Preventing code illimination for nvcc ?

Hello,

As far as I can tell, simple kernel code like the one below gets completed illiminated by the nvcc/cuda compiler, is it possible to turn this “code illimination” off ? (I already tried -O0 (doesn’t seem to help, code is still illiminated(?!?))) ;) =D

adder.cu:

global void kernel( int a, int b )
{
int c;

c = a + b;

}

adder.ptx:

.version 1.4
.target sm_10, map_f64_to_f32
.entry _Z6kernelii (
	.param .s32 __cudaparm__Z6kernelii_a,
	.param .s32 __cudaparm__Z6kernelii_b)
{
.loc	16	1	0

$LDWbegin__Z6kernelii:
.loc 16 6 0
exit;
$LDWend__Z6kernelii:
} // _Z6kernelii

I’d like to have some simple kernels be generated so I can test them in visual studio cuda debugger of visual profiler…
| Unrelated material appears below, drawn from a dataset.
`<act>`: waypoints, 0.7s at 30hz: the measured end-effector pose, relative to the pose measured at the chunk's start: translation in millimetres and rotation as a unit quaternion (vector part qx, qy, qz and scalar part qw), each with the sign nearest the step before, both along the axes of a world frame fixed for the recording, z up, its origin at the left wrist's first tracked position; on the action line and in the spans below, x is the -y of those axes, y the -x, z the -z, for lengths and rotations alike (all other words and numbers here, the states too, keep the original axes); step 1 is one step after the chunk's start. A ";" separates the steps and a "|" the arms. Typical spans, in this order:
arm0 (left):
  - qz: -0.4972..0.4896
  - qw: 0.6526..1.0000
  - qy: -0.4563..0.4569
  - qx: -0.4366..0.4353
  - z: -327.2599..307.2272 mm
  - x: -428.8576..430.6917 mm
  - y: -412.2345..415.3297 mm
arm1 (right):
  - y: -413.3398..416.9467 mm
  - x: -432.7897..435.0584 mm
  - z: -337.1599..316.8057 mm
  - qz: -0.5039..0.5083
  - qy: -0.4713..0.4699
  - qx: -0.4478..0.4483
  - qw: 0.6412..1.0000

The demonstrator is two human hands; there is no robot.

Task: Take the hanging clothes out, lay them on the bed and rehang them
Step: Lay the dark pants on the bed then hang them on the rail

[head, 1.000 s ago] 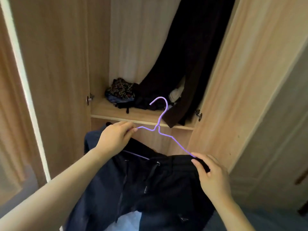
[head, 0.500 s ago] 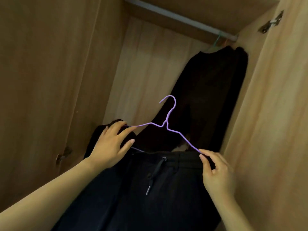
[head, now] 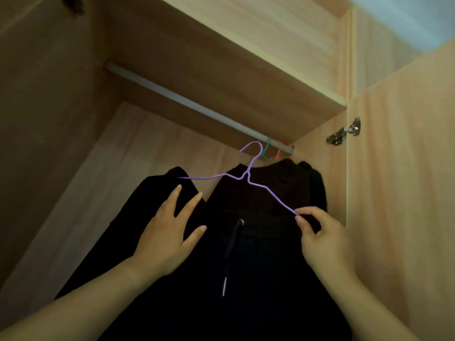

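1. Inside an open wooden wardrobe (head: pixel 61 119), seen from below, a person lifts clothing toward the top; its door (head: pixel 406 205) stands open at the right.
2. The dark trousers (head: pixel 266 279), the garment being rehung, fill the lower middle of the view; they are draped on a hanger and held up in front of the person, inside the wardrobe opening and below the rail.
3. A black garment (head: pixel 290 183) hangs behind them at the right end of the wardrobe, close to the side wall.
4. The pale rail (head: pixel 187 102) runs diagonally under the top shelf, from upper left to the right wall.
5. The left hand (head: pixel 167 237) lies flat on the dark cloth under the hanger's left arm, fingers straight and spread, gripping nothing; the right hand (head: pixel 325 239) pinches the hanger's right end together with the waistband between thumb and forefinger.
6. The purple hanger (head: pixel 246 175) is tilted, left arm higher than the right; its hook sits close under the rail, and whether it touches cannot be told.
7. A green hanger (head: pixel 267 146) and an orange hanger (head: pixel 279 152) are hooked over the rail side by side above the black garment.
8. A metal hinge (head: pixel 343 132) sits on the door's inner edge.
9. A drawstring (head: pixel 229 247) with a metal tip hangs from an eyelet at the waistband.
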State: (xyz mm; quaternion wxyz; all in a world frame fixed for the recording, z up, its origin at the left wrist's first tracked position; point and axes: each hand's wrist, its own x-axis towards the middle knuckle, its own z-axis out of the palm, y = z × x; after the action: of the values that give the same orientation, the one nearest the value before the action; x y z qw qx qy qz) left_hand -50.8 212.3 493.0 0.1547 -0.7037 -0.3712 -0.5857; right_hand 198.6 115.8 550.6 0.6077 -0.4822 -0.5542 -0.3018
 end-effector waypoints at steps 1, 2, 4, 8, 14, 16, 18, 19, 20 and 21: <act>0.017 1.000 -0.006 0.016 -14.7 -16.3 -5.7 | 1.6 -10.5 -17.5 0.022 -0.006 0.006 1.000; 0.033 0.999 -0.010 0.029 -28.3 -32.8 -10.9 | 3.6 -20.8 -34.2 0.043 -0.012 0.009 0.999; 0.061 0.997 -0.015 0.045 -52.8 -66.4 -19.8 | 6.9 -42.4 -64.8 0.070 -0.019 0.007 0.997; 0.092 0.994 -0.048 0.027 -96.0 -134.3 -33.6 | 4.2 -95.3 -118.2 0.094 -0.062 -0.007 0.994; 0.068 0.995 -0.072 -0.022 -149.2 -221.5 -54.5 | -8.9 -163.8 -198.2 0.112 -0.093 -0.026 0.989; 0.103 0.991 -0.083 -0.028 -156.1 -241.0 -63.3 | -9.6 -175.3 -218.6 0.148 -0.092 -0.012 0.985; 0.128 0.987 -0.091 -0.030 -155.8 -258.0 -73.9 | -6.3 -182.4 -230.5 0.208 -0.079 0.013 0.975; 0.140 0.986 -0.091 -0.028 -154.1 -265.6 -79.5 | -5.4 -187.1 -235.0 0.243 -0.069 0.024 0.967; 0.149 0.984 -0.090 -0.028 -151.6 -273.6 -84.8 | -3.0 -192.4 -238.5 0.267 -0.060 0.034 0.961; 0.153 0.984 -0.092 -0.029 -149.4 -281.4 -89.5 | -1.0 -199.6 -241.9 0.281 -0.045 0.042 0.958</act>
State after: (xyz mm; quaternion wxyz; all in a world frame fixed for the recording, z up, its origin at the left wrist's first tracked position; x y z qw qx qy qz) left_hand 38.7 493.7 642.4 0.1381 -0.7518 -0.1991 -0.6132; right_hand 199.6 315.4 792.5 0.4960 -0.5775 -0.4070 -0.5049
Perhaps this empty kernel will already do the trick, but I’d much rather see a simple addition done so I know the parameters were passed correctly…

Bye,
Skybuck.

No, anything that does not write to any type of memory gets eliminated by the front-end no matter what the optimization level is.

I think this should be considered as a bug on the front-end’s side.

You can at least preserve the code up to the PTX stage by giving nvcc the flag [font=“Courier New”]–opencc-options=-O0[/font]. ptxas will still optimize it away though, even with [font=“Courier New”]–ptxas-options=-O0[/font].

So this means even hand writing a ptx file would be useless since hand writing assembler instructions would be “optimized/illiminated” away ?! :(

Assuming ptxas is called before the ptx file is executed by the driver ?

Or perhaps ptxas is only for cubins or so ?

I tried executing such an unoptimized ptx file… which had 6 registers and some mov’s… so far according to visual profiler it only executed 2 instructions or so… so this could be an indication that the runtime environment/and/or driver optimizes the files before running, so this code gets illiminated…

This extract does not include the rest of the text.